Case ID: pa-super_12/html/0394-01.html
Source: Caselaw Access Project
Author: {"author": "Beaver, J.,", "license": "Public Domain", "url": "https://static.case.law/"}
Date Created: 2024-08-24T03:29:51.129683

Elmer E. Rose, Appellant, v. Commercial Mutual Accident Co.
    
      ■Accident insurance — Construction of policy — Overexertion—Province of court.
    
    In. an action to recover on an accident policy for weekly payments under the accident indemnity clause, a nonsuit was pn'operly entered when the injury resulting was a hemorrhage caused from efforts exerted in lifting a sewer manhole, the policy exempting from the insurance “ all accidental injury or death resulting from or caused directly or indirectly, wholly or in part by .... lifting or overexertion.” The construction of the policy was for the court and the evidence being undisputed there was nothing to be submitted to the jury.
    
      Argued Dec. 14, 1899.
    Appeal, No. 177, Dec. T., 1899, by plaintiff, from judgment of C. P. No. 1, Pbila. Co., Sept. T., 1898, No. 945, entering nonsuit.

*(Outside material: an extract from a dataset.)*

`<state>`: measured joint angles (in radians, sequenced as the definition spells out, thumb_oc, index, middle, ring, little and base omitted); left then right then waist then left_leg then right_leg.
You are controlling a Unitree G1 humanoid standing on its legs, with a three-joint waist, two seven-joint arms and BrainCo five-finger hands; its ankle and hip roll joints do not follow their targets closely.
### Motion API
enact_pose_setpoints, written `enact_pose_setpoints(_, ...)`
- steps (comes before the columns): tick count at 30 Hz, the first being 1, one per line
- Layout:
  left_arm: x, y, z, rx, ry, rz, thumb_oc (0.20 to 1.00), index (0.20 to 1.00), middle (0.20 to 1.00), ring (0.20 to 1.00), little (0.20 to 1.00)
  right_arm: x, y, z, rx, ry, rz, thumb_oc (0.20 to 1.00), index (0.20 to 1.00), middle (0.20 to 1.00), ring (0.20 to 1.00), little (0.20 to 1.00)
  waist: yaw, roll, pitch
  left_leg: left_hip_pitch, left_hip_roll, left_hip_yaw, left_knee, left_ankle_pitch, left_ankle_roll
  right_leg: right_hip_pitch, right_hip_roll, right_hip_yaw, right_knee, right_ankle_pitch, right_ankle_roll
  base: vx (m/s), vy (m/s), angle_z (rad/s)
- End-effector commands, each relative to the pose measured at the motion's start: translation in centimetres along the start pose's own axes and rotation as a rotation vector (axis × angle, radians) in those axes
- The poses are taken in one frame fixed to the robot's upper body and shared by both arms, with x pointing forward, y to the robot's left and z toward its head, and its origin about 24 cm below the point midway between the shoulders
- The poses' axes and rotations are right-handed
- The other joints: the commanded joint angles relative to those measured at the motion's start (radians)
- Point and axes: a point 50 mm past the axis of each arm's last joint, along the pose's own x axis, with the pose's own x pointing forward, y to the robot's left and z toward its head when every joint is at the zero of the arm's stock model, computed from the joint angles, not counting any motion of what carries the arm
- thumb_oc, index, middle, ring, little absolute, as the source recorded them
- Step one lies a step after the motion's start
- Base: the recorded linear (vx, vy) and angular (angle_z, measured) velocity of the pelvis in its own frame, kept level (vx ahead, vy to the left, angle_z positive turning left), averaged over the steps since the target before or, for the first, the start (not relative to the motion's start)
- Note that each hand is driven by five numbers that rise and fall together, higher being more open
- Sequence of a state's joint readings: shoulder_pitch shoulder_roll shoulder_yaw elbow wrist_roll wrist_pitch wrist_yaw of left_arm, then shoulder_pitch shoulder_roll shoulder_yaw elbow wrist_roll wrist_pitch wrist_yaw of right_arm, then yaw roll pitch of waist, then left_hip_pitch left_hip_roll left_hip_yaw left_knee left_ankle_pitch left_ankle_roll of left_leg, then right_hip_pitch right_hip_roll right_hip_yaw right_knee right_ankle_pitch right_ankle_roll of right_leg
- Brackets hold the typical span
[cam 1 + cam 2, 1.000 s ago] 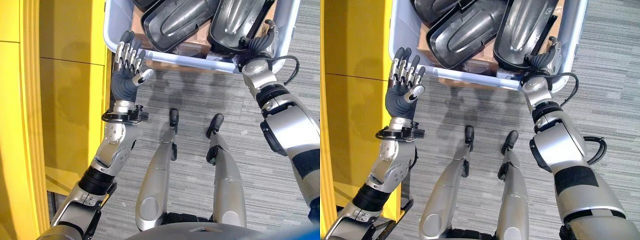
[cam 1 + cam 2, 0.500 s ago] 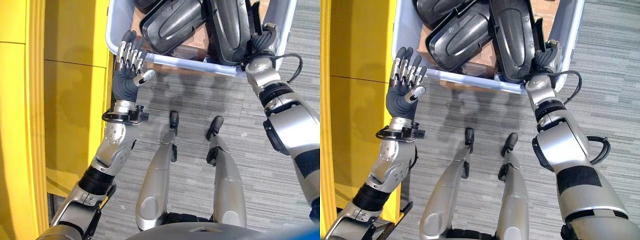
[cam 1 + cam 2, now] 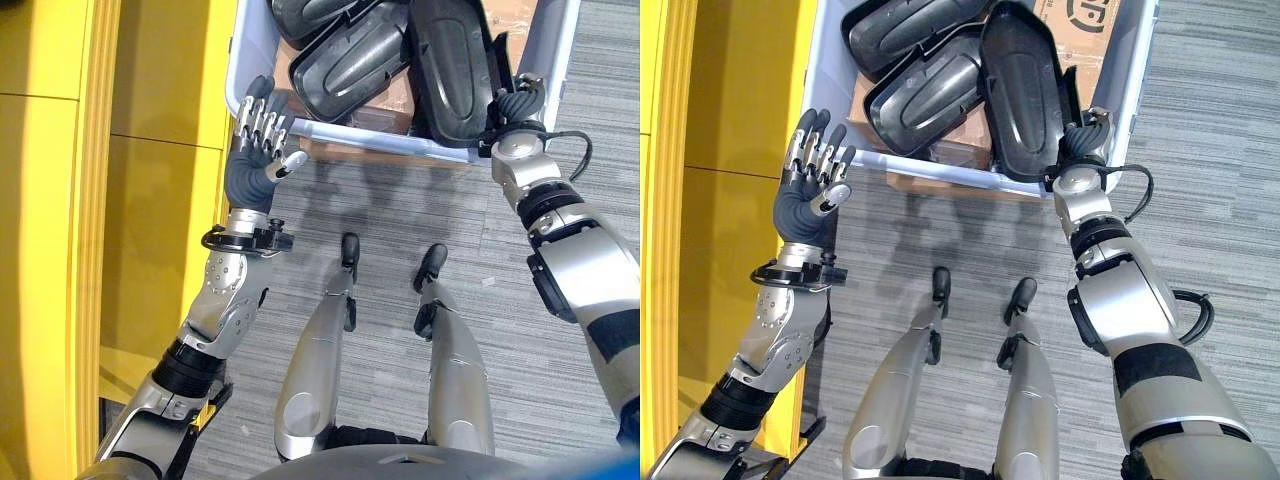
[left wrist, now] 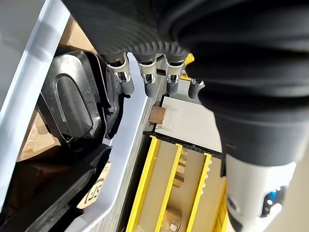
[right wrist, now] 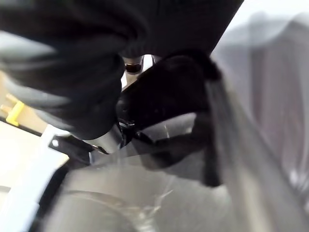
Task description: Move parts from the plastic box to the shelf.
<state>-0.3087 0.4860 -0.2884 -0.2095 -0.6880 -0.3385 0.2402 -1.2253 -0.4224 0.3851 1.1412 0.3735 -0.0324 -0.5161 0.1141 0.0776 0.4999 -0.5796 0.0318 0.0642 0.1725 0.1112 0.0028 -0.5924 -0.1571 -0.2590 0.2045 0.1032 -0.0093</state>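
Progress looks early: the right robot hand (image 3: 1085,135) has its fingers curled on the near edge of one black moulded part (image 3: 1025,90), tipped up but not clear of the plastic box (image 3: 1135,90). Two more black parts (image 3: 925,90) lie just beyond it. The left robot hand (image 3: 812,180) hangs empty with straight fingers, beside the yellow shelf (image 3: 150,150), which I judge awaits every part.

Looks like a factory or warehouse parts-handling area. Cues: yellow-painted metal shelf (image 3: 150,150) with yellow racking rails (image 4: 166,183), translucent plastic box (image 3: 1130,80) stacked with identical black moulded parts (image 3: 1025,90) over cardboard (image 3: 1080,15), and grey striped carpet tile floor (image 3: 1210,200). Nothing domestic here.
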Motion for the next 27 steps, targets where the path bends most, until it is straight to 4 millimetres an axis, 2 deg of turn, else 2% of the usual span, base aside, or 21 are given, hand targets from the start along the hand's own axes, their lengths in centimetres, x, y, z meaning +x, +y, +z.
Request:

    Before Rice, P. J., Beaver, Orlady, W. W. Porter, W. D. Porter and Beeber, JJ.
    Affirmed.
    Opinion by Beaver, J.
    Assumpsit. Before Brbgy, J.
    It appears from the record that this action was brought to recover on an accident policy for injuries suffered while in performance of plaintiff’s ordinary occupation.
    The following facts appear from the evidence:
    Rose was in the employ of one of the district surveyors of the city. He was occupied at the time in question, with an assistant, one Shaller, seeking the route of an old sewer. On Friday, May 20, they had dug a hole several feet deep, suspecting that they had located a manhole into this sewer. At that depth they did, in fact, unearth an iron hinged plate, with a ring attached, and both tugged with their bodies inverted, and chests jammed against the ground, to raise this lid. Its weight was 100 or 125 pounds, and its edges more or less rusted in place. When they had succeeded and regained their feet, Rose felt oppressed. Though the hour was but 4 p. M., he stopped work and went home. The next day he felt restored, and proceeded with his work as if nothing had happened. Pursuing their task of following up this sewer, Rose, with the same assistant, came to another point where they supposed a manhole had been located. The particular spot was covered by a piece of stone curb or eoping, which weighed perhaps 250 or 300 pounds. They set to work to move this stone, Rose placing the point of a pick under it, and by a horizontal thrust against the handle, seeking to raise it enough for Shaller to get a thicker bar underneath. By a return of the collapse, Rose was compelled to desist and he left work at once, in the late forenoon.
    He went home, rested all day, but in the evening took a bath, partook of supper and started to go out subsequently. He was overtaken by a hemorrhage from the lungs. This hemorrhage became violent, confined him to his bed, and in all disabled him to an extent equaling the terms of the policy for a period of some eight or ten weeks.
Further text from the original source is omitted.